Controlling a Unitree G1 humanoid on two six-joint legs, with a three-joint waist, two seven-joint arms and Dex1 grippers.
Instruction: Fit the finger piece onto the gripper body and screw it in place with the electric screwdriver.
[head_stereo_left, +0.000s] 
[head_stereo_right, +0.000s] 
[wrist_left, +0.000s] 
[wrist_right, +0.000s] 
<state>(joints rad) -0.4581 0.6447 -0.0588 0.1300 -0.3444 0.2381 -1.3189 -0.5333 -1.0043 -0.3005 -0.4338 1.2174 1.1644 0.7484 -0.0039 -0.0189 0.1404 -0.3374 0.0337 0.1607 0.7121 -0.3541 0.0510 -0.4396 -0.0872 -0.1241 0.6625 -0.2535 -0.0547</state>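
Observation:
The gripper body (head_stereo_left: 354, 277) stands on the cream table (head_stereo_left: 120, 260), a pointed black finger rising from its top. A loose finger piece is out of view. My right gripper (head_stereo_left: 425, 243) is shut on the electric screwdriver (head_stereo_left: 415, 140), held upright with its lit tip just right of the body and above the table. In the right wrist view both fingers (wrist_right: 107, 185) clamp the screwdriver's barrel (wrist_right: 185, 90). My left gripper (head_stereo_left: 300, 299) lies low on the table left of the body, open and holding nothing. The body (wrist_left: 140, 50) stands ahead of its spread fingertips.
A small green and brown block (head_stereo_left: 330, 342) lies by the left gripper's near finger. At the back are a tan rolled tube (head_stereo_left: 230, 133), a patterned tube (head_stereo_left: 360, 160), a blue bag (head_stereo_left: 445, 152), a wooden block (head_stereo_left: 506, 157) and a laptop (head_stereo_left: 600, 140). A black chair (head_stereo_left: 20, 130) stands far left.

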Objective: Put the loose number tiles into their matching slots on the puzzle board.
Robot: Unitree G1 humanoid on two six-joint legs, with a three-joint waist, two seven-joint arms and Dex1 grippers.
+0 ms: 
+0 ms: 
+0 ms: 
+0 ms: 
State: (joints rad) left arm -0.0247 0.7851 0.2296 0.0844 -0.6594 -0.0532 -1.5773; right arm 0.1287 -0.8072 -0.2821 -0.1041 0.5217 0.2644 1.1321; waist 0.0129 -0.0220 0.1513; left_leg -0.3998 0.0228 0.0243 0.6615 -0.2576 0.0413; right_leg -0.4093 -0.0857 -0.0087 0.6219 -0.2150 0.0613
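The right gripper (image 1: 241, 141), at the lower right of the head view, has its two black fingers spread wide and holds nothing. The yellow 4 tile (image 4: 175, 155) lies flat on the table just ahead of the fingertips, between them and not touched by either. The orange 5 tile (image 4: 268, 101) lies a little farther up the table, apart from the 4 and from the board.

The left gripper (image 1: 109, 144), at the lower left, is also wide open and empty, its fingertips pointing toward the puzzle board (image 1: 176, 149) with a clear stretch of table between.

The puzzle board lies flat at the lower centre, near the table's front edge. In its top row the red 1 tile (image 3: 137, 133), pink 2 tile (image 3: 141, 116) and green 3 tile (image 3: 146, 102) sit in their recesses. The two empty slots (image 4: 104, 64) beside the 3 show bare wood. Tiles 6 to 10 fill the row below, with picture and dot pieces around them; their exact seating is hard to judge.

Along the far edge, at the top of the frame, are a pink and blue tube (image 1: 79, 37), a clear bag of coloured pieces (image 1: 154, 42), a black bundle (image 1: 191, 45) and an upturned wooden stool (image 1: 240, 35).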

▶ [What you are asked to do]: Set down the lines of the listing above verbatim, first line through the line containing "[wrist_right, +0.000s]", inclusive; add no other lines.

▶ [Task result]:
Controlling a Unitree G1 humanoid on two six-joint legs, with a three-joint waist, two seven-joint arms and Dex1 grippers.
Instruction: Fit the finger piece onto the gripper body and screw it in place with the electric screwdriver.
[head_stereo_left, +0.000s] 
[head_stereo_right, +0.000s] 
[wrist_left, +0.000s] 
[wrist_right, +0.000s] 

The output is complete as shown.